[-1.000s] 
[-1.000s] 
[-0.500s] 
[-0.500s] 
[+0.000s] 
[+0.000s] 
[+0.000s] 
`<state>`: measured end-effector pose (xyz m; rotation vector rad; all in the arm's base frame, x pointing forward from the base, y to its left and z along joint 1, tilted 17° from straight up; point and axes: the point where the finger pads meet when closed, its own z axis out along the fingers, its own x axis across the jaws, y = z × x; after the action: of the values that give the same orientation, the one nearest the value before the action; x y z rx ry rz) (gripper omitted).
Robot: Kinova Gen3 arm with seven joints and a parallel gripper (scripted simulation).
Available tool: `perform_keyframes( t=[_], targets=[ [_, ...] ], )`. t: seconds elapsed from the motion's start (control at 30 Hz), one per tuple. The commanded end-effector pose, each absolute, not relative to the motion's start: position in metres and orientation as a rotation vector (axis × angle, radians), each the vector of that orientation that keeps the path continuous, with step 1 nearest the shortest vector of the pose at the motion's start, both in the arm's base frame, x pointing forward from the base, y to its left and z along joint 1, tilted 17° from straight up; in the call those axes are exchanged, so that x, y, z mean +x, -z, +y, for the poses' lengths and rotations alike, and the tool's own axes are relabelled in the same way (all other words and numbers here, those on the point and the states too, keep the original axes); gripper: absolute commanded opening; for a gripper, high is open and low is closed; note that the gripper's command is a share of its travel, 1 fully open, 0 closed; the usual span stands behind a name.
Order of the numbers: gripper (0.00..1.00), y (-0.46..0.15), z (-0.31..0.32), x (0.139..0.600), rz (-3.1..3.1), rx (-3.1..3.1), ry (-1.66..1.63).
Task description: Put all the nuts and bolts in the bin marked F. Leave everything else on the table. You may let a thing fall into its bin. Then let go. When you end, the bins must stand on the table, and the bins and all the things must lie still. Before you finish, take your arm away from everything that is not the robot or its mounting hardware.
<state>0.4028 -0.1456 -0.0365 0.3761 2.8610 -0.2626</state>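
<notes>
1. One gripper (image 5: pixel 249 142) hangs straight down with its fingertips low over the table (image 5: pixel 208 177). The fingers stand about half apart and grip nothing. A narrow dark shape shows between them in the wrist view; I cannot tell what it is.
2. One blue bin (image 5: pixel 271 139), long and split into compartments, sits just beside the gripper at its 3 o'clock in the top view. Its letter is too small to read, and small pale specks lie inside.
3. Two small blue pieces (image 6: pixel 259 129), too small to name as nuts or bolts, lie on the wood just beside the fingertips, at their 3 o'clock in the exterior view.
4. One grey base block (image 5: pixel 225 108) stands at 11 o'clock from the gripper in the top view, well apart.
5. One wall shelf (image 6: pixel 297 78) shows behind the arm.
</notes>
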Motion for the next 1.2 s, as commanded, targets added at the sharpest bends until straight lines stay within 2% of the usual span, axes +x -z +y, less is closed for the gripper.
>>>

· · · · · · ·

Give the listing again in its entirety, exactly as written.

[-1.000s] 
[-1.000s] 
[-0.500s] 
[-0.500s] 
[+0.000s] 
[+0.000s] 
[+0.000s] 
`<state>`: measured end-effector pose (xyz m; rotation vector rad; all in the arm's base frame, x pointing forward from the base, y to its left and z along joint 1, tilted 17° from straight up; point and axes: the point where the finger pads meet when closed, its own z axis out along the fingers, its own x axis across the jaws, y = z × x; after the action: of the values that give the same orientation, the one nearest the value before the action; x y z rx ry rz) (gripper omitted).
Robot: Kinova Gen3 arm with seven joints and a parallel gripper (scripted simulation).
Available tool: `perform_keyframes( t=[_], targets=[ [_, ...] ], )`. t: seconds elapsed from the motion's start (control at 30 Hz), one per tuple. The commanded end-effector pose, each absolute, not relative to the motion's start: position in metres and orientation as a rotation vector (axis × angle, radians), each the vector of that orientation that keeps the path continuous, with step 1 nearest the shortest vector of the pose at the motion's start, both in the arm's base frame, x pointing forward from the base, y to its left and z along joint 1, tilted 17° from straight up; in the call those axes are exchanged, so that x, y, z mean +x, -z, +y, for the poses' lengths and rotations alike, and the tool's own axes are relabelled in the same way (all other words and numbers here, those on the point and the states too, keep the original axes); gripper: absolute commanded opening; for a gripper, high is open and low is closed; note that the gripper's command is a share of its travel, 1 fully open, 0 closed; the usual span stands behind a name.
Order of the numbers: gripper (0.00..1.00), y (-0.46..0.15), z (-0.31..0.32), x (0.139..0.600), rz (-3.1..3.1), rx (-3.1..3.1), ry (-1.66..1.63).
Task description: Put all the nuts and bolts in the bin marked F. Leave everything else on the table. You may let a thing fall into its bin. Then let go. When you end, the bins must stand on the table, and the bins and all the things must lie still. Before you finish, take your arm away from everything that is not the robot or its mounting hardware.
<state>0.4028 -0.1456 -0.0365 0.3761 2.8610 -0.2626</state>
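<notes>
1. One gripper (image 5: pixel 249 142) hangs straight down with its fingertips low over the table (image 5: pixel 208 177). The fingers stand about half apart and grip nothing. A narrow dark shape shows between them in the wrist view; I cannot tell what it is.
2. One blue bin (image 5: pixel 271 139), long and split into compartments, sits just beside the gripper at its 3 o'clock in the top view. Its letter is too small to read, and small pale specks lie inside.
3. Two small blue pieces (image 6: pixel 259 129), too small to name as nuts or bolts, lie on the wood just beside the fingertips, at their 3 o'clock in the exterior view.
4. One grey base block (image 5: pixel 225 108) stands at 11 o'clock from the gripper in the top view, well apart.
5. One wall shelf (image 6: pixel 297 78) shows behind the arm.
</notes>
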Motion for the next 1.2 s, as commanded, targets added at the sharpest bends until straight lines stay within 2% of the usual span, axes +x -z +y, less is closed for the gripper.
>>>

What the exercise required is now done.